Gazans Search For Loved Ones As Bulldozers Unearth Bodies Near Hospital


(MENAFN- The Peninsula) AFP

Khan Yunis, Palestinian Territories: Palestinian woman Reem Zidan had been searching for her son for months, and finally found his body on Wednesday as a bulldozer unearthed human remains outside a Gaza hospital.

"They told me to move away, but I said, 'my son is on the bulldozer'," Zidan told AFP from the southern Gaza city of Khan Yunis, crediting her "maternal instinct" for "knowing" it was the body of 22-year-old Nabil.

As combats subsided in Khan Yunis after Israeli forces withdrew from the area in their fight against Hamas, health workers have begun recovering bodies buried next to the city's Nasser Hospital -- southern Gaza's largest.

"I haven't seen him for three months, and today I found him", Zidan said, adding that Nabil was killed by shrapnel from an Israeli air strike.

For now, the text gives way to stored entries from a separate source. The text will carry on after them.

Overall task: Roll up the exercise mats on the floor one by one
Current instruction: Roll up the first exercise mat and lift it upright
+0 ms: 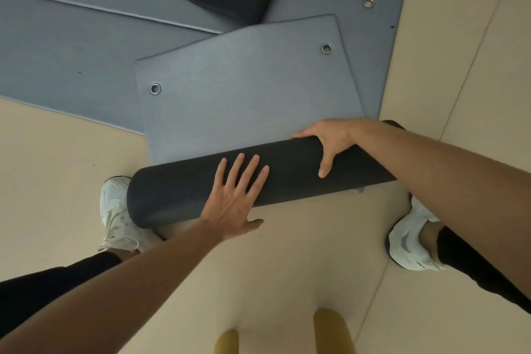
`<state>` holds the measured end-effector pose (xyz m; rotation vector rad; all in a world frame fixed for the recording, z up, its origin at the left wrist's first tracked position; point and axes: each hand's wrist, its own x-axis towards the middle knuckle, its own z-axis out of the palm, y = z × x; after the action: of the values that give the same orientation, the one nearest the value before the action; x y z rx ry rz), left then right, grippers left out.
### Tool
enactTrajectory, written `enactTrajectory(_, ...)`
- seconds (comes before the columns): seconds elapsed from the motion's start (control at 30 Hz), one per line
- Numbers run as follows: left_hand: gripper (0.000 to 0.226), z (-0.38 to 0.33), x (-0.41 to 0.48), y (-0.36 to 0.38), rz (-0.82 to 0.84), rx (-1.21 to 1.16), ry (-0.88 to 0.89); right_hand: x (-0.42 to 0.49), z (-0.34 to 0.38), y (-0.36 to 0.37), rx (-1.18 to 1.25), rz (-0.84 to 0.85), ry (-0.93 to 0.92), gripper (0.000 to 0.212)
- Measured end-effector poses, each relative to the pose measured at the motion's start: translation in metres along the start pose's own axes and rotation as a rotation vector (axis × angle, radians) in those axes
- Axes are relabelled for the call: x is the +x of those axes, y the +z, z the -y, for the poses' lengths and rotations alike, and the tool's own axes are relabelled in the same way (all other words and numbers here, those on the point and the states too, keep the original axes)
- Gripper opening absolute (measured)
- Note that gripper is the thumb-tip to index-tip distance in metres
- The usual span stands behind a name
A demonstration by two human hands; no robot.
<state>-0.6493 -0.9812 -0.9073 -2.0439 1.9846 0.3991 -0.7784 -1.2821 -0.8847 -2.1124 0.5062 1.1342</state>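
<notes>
Two hands on the roll [184,198]: my left hand [234,198] flat w/ straight fingers [249,172], right hand [330,139] curls round it. If I push uneven, roll goes crooked on the mat [250,89].

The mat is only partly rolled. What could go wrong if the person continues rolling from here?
1. The left hand lies flat on the roll while only the right hand grips it, so the roll may loosen or go crooked at the left end.
2. The unrolled part rests on another mat; rolling forward may drag that mat along.
3. The roll's left end is close to the white shoe and may catch on it.
</notes>
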Motion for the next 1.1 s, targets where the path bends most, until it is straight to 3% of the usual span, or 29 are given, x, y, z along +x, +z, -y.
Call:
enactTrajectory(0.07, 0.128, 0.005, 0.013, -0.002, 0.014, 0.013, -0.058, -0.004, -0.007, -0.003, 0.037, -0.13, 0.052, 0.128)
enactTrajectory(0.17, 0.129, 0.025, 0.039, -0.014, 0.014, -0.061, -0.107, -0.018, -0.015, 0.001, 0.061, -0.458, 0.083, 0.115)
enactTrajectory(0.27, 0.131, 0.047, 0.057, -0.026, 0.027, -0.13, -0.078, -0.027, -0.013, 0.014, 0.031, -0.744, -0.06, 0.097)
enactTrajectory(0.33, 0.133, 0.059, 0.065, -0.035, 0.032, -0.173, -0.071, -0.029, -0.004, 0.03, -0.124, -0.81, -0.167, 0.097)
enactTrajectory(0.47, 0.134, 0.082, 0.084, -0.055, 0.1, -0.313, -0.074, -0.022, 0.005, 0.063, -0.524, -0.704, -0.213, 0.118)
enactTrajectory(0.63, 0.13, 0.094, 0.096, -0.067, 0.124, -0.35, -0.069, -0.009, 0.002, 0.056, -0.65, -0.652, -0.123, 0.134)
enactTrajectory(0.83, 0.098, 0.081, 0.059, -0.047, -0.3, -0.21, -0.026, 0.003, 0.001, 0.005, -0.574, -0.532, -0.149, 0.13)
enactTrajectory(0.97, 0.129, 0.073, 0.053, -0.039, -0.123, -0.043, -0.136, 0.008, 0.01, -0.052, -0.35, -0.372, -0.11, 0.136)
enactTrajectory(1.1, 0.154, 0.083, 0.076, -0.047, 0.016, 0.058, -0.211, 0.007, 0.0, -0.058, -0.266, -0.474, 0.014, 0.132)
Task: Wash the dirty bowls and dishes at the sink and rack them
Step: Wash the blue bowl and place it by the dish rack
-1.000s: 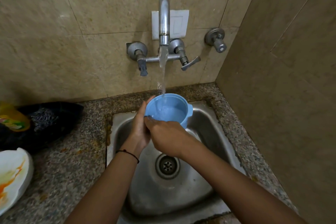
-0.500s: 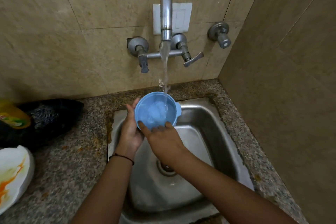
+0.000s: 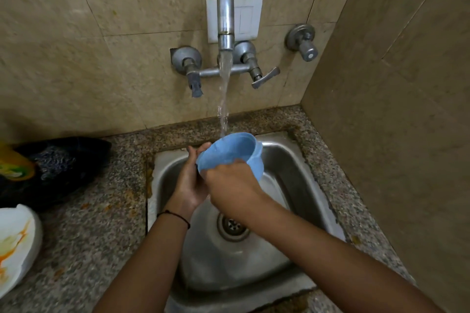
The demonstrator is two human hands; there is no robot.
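Note:
I hold a small blue plastic bowl [image 3: 234,152] over the steel sink [image 3: 292,160], tilted so its mouth faces left and down. Water from the wall tap [image 3: 225,15] runs onto its upper outer side. My left hand [image 3: 189,180] cups the bowl from the left, its fingers along the rim. My right hand [image 3: 231,185] grips the near side of the bowl from below and hides part of it. A dirty white plate [image 3: 17,241] with orange stains lies on the counter at the far left.
A dark cloth or bag [image 3: 56,168] and a yellow-green bottle [image 3: 12,165] lie on the granite counter [image 3: 101,231] left of the sink. The drain [image 3: 232,227] shows below my hands. Tiled walls close in behind and on the right.
The bowl was upright and filling under the stream; it is now tipped over to the left, with water hitting its outside. Both hands stayed on it.

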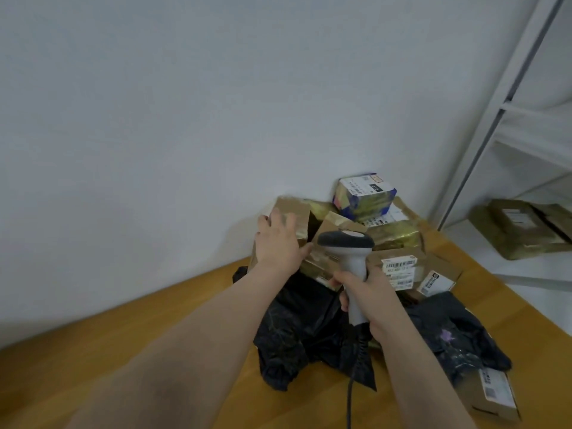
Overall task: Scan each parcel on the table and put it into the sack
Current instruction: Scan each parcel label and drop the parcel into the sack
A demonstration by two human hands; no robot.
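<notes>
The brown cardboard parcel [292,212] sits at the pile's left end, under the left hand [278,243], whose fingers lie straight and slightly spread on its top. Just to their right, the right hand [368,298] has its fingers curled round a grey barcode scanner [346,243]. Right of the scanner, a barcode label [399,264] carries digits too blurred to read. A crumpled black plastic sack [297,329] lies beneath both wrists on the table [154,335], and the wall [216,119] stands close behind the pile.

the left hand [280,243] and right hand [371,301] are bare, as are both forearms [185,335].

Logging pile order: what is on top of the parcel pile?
A small blue-edged box with a white label, tilted, sits on brown taped parcels. Its underside is hidden.
</notes>
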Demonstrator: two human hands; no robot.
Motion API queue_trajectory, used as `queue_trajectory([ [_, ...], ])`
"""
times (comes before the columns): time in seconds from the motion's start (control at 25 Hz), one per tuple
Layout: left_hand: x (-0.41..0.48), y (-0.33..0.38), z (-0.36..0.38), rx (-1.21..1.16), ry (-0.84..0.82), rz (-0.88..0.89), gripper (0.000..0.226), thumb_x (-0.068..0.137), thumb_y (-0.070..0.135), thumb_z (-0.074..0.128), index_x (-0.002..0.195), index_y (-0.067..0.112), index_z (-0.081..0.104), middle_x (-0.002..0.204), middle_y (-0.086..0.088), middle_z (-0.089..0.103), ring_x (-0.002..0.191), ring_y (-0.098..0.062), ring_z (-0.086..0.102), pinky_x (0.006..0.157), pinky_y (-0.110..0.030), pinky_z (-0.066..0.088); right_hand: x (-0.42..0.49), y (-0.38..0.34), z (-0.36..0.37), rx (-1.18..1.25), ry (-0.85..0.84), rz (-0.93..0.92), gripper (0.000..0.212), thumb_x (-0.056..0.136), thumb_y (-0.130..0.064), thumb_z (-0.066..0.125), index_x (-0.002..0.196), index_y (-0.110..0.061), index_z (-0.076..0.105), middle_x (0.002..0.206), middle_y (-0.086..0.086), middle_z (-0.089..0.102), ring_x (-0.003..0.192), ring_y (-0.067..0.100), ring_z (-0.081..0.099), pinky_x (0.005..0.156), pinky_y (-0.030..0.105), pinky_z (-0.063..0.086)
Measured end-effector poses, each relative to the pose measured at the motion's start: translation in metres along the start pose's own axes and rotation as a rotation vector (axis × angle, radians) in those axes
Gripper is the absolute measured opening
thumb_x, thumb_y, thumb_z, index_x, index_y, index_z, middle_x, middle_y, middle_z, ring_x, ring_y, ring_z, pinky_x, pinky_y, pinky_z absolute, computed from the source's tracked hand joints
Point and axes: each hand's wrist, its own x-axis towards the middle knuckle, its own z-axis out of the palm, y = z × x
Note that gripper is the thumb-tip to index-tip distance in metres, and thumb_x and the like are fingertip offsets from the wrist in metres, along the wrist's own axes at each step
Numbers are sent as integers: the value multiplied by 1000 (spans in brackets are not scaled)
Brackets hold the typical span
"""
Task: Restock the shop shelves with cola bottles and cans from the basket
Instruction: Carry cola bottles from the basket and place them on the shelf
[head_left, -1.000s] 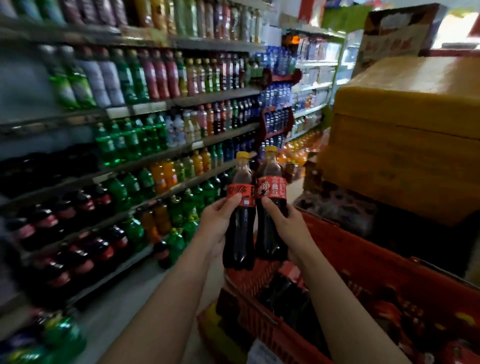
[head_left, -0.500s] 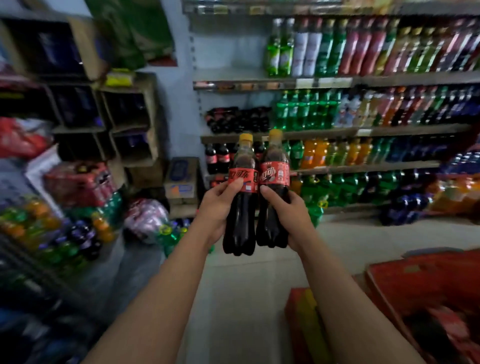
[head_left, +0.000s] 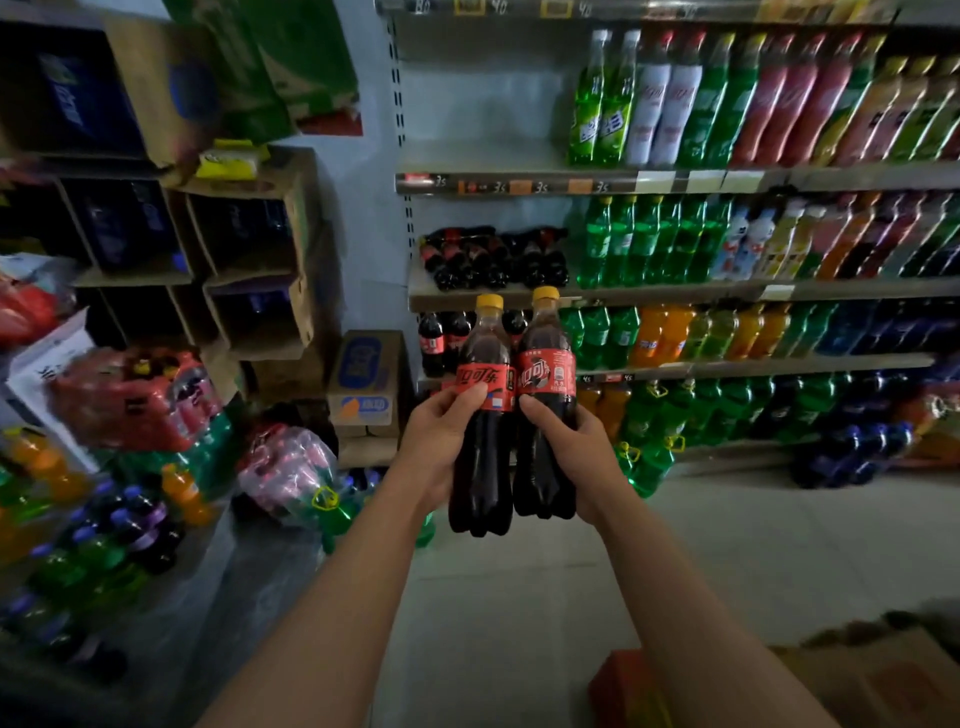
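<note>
The left hand (head_left: 441, 449) is holding a dark plastic cola bottle with a yellow cap (head_left: 480, 486), its grip wrapped round the red label with the thumb lying across it. The right hand (head_left: 574, 460) is holding a second matching cola bottle (head_left: 543, 488) in a grip just under its label. Both bottles are standing upright and touching side by side at the centre of the frame, in the air before the grey metal shelves (head_left: 675, 293). Behind their caps, small dark cola bottles (head_left: 493, 260) are lying on a shelf, with green soda bottles (head_left: 644, 241) standing to their right. Brown cardboard boxes (head_left: 249, 234) are sitting stacked at the left.
</note>
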Motion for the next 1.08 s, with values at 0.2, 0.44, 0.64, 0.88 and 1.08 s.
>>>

Gaza's Civil Defence agency said Tuesday that workers had uncovered nearly 340 bodies over several days of people killed and buried by Israeli forces at the hospital.

"We were surprised that inside the Nasser Medical Complex there are mass graves made by the Israeli occupation" military, Civil Defence spokesman Mahmoud Bassal told AFP.

The Israeli army has denied troops had dug the graves.

Some parents told AFP the bodies recovered had been buried by relatives.

Unlike Zidan, others who went to the Nasser complex in hope of recovering their relatives' bodies could not find them.

Sonia Abu Rajilah, 52, from Khan Yunis, said her son 29-year-old son Hazem was buried by his friends near the hospital, but that she and her other sons have not been able to find him.

"Now I wait among the bodies being pulled out, hoping to recognise his body," she told AFP.

She was looking for the beige shirt and grey trousers he was wearing the last time she saw him, the mother said.

Calls for an international investigation into the deaths at Nasser Hospital have grown, including from rights group Amnesty International.

"Without proper investigations to determine how these deaths took place or what violations may have been committed, we may never find out the truth of the horrors behind these mass graves," Erika Guevara, the rights group's policy director, said in a statement.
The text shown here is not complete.